Dopo aver varato a dicembre una serie impressionante di imposte e qualche taglio per rimettere in sesto i conti pubblici, il governo Monti ha varato la fase due, quella delle liberalizzazioni, che come uno tsunami hanno travolto tutto e tutti, dai taxisti ai farmacisti passando per banche e gas.
Sul piano economico si tratta di una svolta che promette, secondo Monti, di far salire il PIL, l'occupazione e le retribuzioni, ma anche una necessità, visto che la crescita non può essere alimentata dalla spesa pubblica.
Si devono perciò aprire i mercati nei due modi previsti dagli economisti: riducendo o eliminando le barriere all'entrata e riducendo le rendite.
Le barriere all'entrata sono tutti quegli ostacoli, di natura regolamentare o economica, che rendono difficile entrare in un mercato e garantiscono una rendita, vale a dire un guadagno superiore a quello conseguibile in un mercato più aperto e concorrenziale.
Si capiscono così le resistenze di chi teme non solo di fare i conti con un reddito inferiore, ma anche di affrontare più elevati rischi d'impresa.
Ma aumentare la concorrenza non significa trasferire incassi e reddito da chi già opera su un mercato ai nuovi entrati, effetto in ogni caso non trascurabile per noi liberal se serve a distribuire meglio il reddito, ridurre le differenze e creare occupazione.
Significa anche che chi opera su un mercato deve cercare nuove strade per produrre rreddito. La sopravvivenza dell'impresa richiede di abbassare i prezzi, aumentare le merci vendute o i servizi offerti alla clientela e per questo gli economisti credono che liberalizzare faccia bene all'economia: chi compra paga di meno i prodotti esistenti e ne acquista una maggiore quantità, oltre a essere stimolato a acquistare nuovi beni e servizi.

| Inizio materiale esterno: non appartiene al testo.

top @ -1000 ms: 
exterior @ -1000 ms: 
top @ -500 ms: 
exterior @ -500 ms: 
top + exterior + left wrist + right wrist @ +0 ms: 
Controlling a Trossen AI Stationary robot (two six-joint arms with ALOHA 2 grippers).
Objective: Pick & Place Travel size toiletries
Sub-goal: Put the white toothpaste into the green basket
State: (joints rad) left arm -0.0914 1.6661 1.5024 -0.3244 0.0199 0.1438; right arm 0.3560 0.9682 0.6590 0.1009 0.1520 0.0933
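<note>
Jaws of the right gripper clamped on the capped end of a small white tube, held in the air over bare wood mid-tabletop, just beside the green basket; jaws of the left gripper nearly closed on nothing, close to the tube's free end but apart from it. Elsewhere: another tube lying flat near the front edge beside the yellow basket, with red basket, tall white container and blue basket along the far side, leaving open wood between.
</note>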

Non sappiamo quali saranno, in concreto, la portata delle liberalizzazioni volute dal governo Monti, ma è lecito sperare se le liberalizzazioni funzioneranno diminuirà la tendenza a immaginare che i figli debbano svolgere il lavoro dei padri.
E' un vizio molto diffuso che forse spiega molti dei ritardi italiani. Chi, svolgendo un certo mestiere, pensa di spingere i figli a svolgere lo stesso mestiere, sarà ancora più propenso a respingere la concorrenza e i cambiamenti, mentre i figli, magari spinti controvoglia a seguire le orme dei genitori, sono meno stimolati a studiare, a innovare o a competere.
Dunque se anche le liberalizzazioni di Monti non produrranno gli effetti desiderati in termini di crescita del PIL, dell'occupazione o di reddito, almeno dovrebbero rimescolare un pò le carte sul piano sociale, rendendo meno probabile che il figlio dell'avvocato sia pure lui avvocato o che il figlio dell'operaio rinunci a priori a seguire le sue passioni, ben sapendo che, a causa di un'economia chiusa, difficilmente potrà trasformarle in un mestiere redditizio.